Spotkanie na Camp Nou nieco rozczarowało kibiców.
Strzelanie rozpoczęli gospodarze. W 19. minucie po centrze Messiego z rzutu wolnego najlepiej odnalazł się Mathieu i strzałem głową pokonał Casillasa .
Kilka minut później, dokładnie w 31. minucie składną akcję "Królewskich" wykończył Ronaldo i doprowadził do wyrównania.
Jeszcze przed przerwą Bravo został pokonany po raz drugi.

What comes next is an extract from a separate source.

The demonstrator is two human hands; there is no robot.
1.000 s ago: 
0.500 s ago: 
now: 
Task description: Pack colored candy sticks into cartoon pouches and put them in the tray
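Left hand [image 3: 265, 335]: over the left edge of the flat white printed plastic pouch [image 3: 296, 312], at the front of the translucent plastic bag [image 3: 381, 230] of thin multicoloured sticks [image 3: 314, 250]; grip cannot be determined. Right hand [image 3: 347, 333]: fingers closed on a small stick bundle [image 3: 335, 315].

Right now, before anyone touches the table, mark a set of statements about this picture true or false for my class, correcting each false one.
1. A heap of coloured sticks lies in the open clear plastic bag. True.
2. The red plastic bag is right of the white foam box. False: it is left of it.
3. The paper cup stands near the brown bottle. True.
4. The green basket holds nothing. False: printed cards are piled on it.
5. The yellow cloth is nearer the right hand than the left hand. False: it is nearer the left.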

Sędzia Lahoz słusznie nie uznał gola, bowiem zgrywający piłkę Portugalczyk znajdował się na spalonym, więc trafienie Bale'a nie mogłoby zostać uznane.
Przewaga optyczna Realu została zniwelowana w 54. minucie kiedy dobre zagranie Alvesa wykorzystał Suarez, a Urugwajczyk wygrał pojedynek z Ramosem i strzelił obok bezradnego golkipera z Madrytu.
Późniejsze minuty należały do Barcelony, sporo żółtych kartek spowodowało niezbyt ciekawą drugą część widowiska.
Sędzia mógł spokojnie wyrzucić z boiska Carvajala i Suareza.
Po 28. kolejkach przewaga Barcelony wzrosła do czterech punktów. Real jest drugi.